A morte de Nuno Loureiro é, pelo pouco que percebo, uma tragédia a nível global. Um homem que estava na linha da frente de investigações revolucionárias no campo da energia. Saber desta morte é revoltante e frustrante. Um homem que parecia ser, não só um excelente cientista, como um ótimo ser humano foi morto sabe-se lá por que motivos ou interesses.
Mas há aqui uma outra
microtragédia que também me incomoda significativamente. Uma tragédia nacional.
Porque é que eu nunca ouvi falar desta pessoa? Um português a liderar uma das
mais importantes pesquisas científicas e eu nunca ouvi falar dele nem nunca
tinha visto a cara dele. Nem eu nem a esmagadora maioria dos portugueses.
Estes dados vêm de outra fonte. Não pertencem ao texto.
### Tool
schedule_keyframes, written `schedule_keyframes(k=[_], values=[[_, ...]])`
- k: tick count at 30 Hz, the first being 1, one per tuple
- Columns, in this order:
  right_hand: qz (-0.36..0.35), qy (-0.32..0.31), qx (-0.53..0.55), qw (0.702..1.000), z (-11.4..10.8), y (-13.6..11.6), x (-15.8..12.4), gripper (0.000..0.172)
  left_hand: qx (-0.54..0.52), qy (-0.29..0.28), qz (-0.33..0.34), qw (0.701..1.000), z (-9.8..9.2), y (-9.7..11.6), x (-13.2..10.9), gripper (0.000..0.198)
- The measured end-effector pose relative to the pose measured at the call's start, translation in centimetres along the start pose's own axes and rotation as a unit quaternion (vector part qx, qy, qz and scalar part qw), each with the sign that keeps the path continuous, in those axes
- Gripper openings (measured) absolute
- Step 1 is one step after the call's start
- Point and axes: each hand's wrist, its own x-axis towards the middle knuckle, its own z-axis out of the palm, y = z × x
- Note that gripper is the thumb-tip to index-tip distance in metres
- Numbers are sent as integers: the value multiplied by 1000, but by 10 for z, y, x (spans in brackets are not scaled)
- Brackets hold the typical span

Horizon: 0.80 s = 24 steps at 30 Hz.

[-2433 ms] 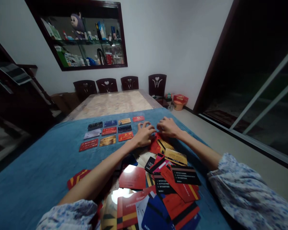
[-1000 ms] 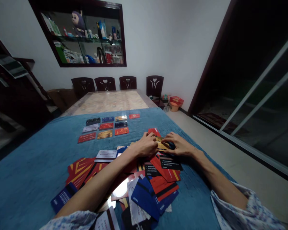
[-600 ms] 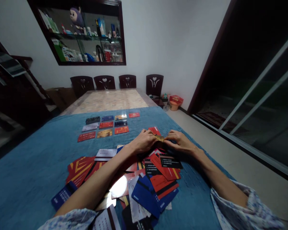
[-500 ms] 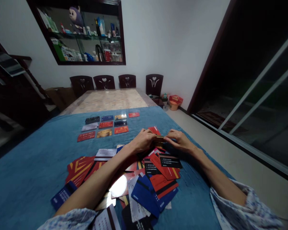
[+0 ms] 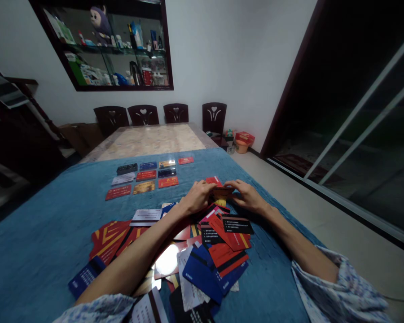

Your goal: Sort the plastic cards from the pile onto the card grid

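Between both hands, at the far edge of a loose pile of cards, is a gold-brown card (image 5: 222, 192), possibly several held together. My left hand (image 5: 199, 195) pinches its left end and my right hand (image 5: 247, 195) grips its right end. Beneath them a red card (image 5: 214, 181) and a yellow one (image 5: 220, 202) partly show. Nearer me spreads the overlapping pile, with a black card (image 5: 237, 224), an orange-red card (image 5: 228, 259) and a blue card (image 5: 202, 273). My left forearm covers part of this pile.
Beyond my left hand, several cards lie in rows, among them a gold card (image 5: 144, 187) and a red card (image 5: 186, 160). A blue cloth (image 5: 54, 215) covers the near table. Dark chairs (image 5: 143, 115) stand at the far end; a sliding door (image 5: 350, 116) is to the right.
The gold-brown card has been tilted up, so more of its broad face shows between my hands. My right hand's fingers have shifted along its edge. The view has moved slightly.
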Motion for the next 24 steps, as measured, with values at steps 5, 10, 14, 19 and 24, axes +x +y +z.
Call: schedule_keyframes(k=[5,10,14,19,24], values=[[-7,2,-23,1000,4,0,1,34,8,2,-5,1000,7,-3,0,55],[-33,36,-22,999,8,3,2,39,6,15,-14,1000,7,-4,0,61],[-61,74,-36,995,9,2,4,41,-13,50,-36,998,2,-2,0,59],[-60,105,-90,989,12,-2,4,45,-34,62,-54,996,-3,-1,3,53],[-64,121,-141,980,10,-6,6,39,-4,48,-64,997,-7,1,7,52]])
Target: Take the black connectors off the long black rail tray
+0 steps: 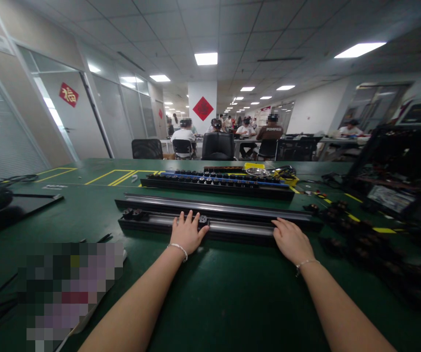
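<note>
Across the green table lies a long black channel strip [243, 230] with a shiny metallic inside. My left hand [187, 233] rests over its middle, fingers spread. A small black socket-like module [203, 220] sits in the channel between its thumb and index finger. My right hand [293, 240] is at the strip's right part, fingers bent over the near edge; the thumb is mostly hidden. More black modules [133, 213] sit at the channel's left end. Just behind, a second long black strip [195, 201] lies roughly parallel.
Farther back lies a black strip [217, 181] filled with modules and a blue strip. Dark loose modules [364, 239] are heaped at right beside dark equipment [386, 171]. A blurred-out packet [81, 288] and cables lie at left. People [184, 132] sit at far tables.
</note>
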`<state>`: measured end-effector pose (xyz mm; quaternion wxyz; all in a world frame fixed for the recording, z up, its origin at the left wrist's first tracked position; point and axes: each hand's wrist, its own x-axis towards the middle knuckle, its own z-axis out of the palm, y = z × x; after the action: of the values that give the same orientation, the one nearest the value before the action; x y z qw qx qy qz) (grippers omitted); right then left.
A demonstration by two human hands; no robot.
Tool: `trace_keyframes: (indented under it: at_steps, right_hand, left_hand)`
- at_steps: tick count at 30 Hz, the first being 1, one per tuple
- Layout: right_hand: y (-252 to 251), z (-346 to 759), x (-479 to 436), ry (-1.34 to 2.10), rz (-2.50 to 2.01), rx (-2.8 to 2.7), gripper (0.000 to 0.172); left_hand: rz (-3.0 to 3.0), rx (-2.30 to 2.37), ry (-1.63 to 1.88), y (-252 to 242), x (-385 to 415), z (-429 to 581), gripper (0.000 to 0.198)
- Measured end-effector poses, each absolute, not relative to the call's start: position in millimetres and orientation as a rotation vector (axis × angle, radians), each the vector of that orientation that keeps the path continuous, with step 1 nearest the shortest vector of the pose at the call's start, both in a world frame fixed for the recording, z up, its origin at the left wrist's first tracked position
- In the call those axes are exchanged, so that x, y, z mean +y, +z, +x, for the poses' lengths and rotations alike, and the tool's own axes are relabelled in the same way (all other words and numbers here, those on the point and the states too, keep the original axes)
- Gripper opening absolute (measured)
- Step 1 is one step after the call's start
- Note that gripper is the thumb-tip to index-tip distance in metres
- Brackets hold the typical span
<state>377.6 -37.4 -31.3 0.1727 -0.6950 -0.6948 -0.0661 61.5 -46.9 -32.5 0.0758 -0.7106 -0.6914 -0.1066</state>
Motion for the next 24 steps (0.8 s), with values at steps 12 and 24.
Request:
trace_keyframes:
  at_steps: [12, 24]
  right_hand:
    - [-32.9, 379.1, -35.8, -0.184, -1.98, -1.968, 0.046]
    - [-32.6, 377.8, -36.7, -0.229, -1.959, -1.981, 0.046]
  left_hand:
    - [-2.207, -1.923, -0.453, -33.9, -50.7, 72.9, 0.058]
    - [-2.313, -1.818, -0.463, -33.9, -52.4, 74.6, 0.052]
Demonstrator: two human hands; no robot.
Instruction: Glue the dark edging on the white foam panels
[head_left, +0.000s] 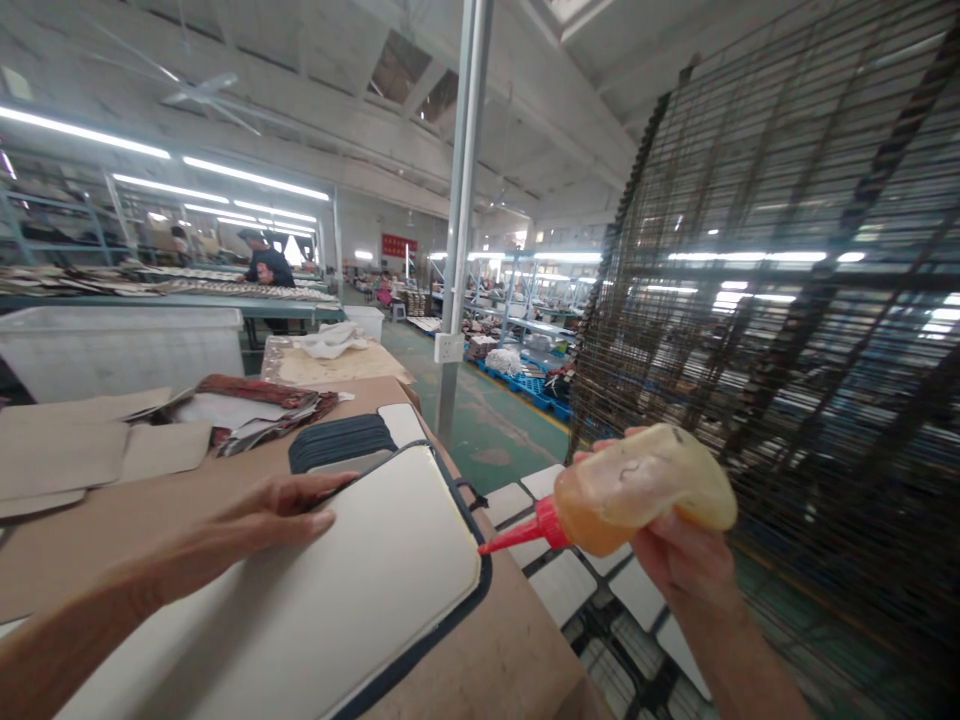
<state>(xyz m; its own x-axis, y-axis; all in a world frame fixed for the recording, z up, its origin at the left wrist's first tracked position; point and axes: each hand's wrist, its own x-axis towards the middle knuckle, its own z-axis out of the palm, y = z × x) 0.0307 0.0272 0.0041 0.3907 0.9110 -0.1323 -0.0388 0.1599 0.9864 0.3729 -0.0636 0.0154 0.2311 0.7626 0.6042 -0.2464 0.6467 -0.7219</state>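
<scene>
My left hand (pixel 292 515) grips the edge of a white panel with a dark blue border (pixel 352 590), thumb on its white face and fingers at the far edge. In my right hand (pixel 686 550) is a squeeze bottle (pixel 630 490) of amber liquid, tipped sideways. Its red nozzle (pixel 517 535) points left, with the tip at the panel's right rim near the rounded corner. A thin yellowish line runs along that rim, inside the dark border. Behind the panel lies a stack of dark blue pieces (pixel 341 442).
Beige sheets (pixel 67 460) and patterned cloth pieces (pixel 262 405) lie on the brown worktable (pixel 187 505). A metal post (pixel 454 250) stands beyond it. At right rises a tall wire rack (pixel 780 260), with white panels (pixel 562 590) below. Another person (pixel 270 265) stands at a far table.
</scene>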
Seria
certamente conhecido entre os seus pares e pessoas envolvidas na área, mas fora
disso?
Bem me apetece cair na conversa
que já todos conhecemos sobre o futebol e a importância desmesurada que as
televisões lhe dão. Mas a culpa é nossa. A culpa é de quem prefere falar do
jogo do Arouca contra o Benfica em detrimento de, literalmente, qualquer outro
assunto. A culpa é de quem dá audiência a debates futebolísticos de horas. E
isto não é um ataque ao desporto. Não me identifico particularmente com
futebol, mas adoro desporto e acho que deve ser divulgado. Mas deixar algum
espaço de horário nobre para nos dar a conhecer pessoas realmente relevantes no
panorama mundial não me parece assim tão descabido. Este era o tipo de pessoa
que realmente acorda algum orgulho de ser português que há em mim. Eu gostava
de saber de mais portugueses com este tipo de relevo que existam por esse mundo
fora e acredito que, como eu, haja muita gente. Claro que esta conversa de
pouco ou nada serve, mas fica o desabafo.